= PROBLEM =
Could you set down exactly the lines of the data below, starting at the one that holds "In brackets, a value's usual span" and ending at the one that holds "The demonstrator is", both included, and only those?

*** SUPPLIED INFORMATION ***

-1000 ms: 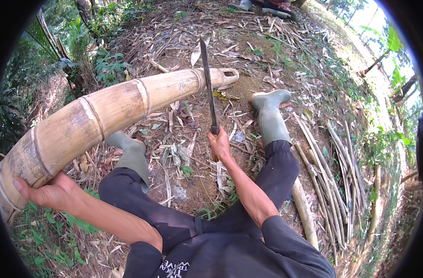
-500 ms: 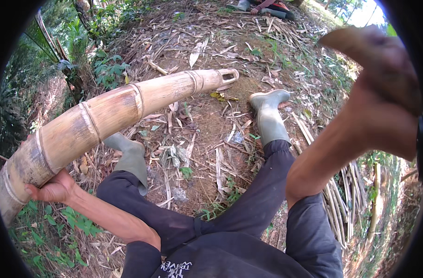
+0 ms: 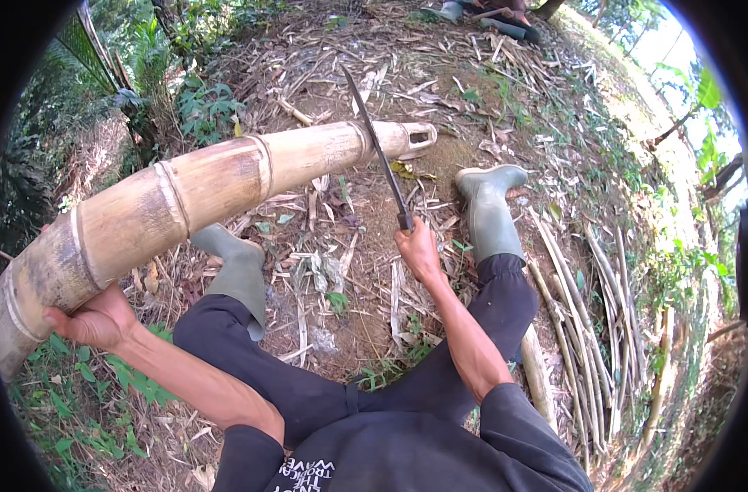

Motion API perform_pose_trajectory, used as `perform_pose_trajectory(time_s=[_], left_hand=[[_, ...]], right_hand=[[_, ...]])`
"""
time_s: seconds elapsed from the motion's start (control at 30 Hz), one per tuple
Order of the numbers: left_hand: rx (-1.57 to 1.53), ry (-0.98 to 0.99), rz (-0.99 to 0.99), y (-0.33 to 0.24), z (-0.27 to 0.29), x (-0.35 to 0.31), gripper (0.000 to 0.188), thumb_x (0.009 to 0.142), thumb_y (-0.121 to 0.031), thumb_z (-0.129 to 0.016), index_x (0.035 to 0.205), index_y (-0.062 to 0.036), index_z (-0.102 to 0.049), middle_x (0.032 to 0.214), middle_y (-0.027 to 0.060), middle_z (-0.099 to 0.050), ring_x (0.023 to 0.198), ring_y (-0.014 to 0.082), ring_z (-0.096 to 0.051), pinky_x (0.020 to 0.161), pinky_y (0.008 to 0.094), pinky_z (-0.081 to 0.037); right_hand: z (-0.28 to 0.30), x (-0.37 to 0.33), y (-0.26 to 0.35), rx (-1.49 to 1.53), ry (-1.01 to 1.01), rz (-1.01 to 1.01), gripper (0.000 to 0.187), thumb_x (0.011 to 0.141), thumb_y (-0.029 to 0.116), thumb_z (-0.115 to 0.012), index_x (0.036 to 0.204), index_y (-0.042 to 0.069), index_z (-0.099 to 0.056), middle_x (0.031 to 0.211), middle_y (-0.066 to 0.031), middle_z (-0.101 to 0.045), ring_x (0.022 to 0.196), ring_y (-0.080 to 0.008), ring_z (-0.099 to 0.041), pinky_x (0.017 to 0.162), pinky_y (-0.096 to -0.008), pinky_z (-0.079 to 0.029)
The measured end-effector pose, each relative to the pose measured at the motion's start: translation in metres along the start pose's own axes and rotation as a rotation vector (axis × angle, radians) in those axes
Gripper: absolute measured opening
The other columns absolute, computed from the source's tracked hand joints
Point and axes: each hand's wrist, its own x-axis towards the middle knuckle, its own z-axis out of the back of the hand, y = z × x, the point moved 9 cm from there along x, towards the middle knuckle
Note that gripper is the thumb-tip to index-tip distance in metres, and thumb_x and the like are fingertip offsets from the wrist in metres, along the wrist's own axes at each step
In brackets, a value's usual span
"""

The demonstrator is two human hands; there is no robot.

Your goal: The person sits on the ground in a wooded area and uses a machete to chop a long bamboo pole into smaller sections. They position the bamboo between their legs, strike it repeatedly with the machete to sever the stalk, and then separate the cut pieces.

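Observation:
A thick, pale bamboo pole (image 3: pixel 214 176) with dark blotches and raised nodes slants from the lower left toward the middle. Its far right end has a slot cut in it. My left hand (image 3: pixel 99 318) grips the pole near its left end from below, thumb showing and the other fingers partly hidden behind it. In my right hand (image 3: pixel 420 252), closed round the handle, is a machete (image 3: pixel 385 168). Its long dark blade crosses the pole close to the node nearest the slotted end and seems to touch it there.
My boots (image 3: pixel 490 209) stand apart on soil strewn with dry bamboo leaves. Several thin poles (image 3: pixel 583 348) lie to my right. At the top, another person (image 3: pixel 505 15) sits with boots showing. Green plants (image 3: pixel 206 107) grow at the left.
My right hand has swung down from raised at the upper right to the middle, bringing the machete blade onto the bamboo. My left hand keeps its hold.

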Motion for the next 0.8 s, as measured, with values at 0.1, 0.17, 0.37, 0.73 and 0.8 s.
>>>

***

= ANSWER TO THE PROBLEM =
In brackets, a value's usual span
"""

The demonstrator is two human hands; there is no robot.

The answer is complete, and the exercise is done.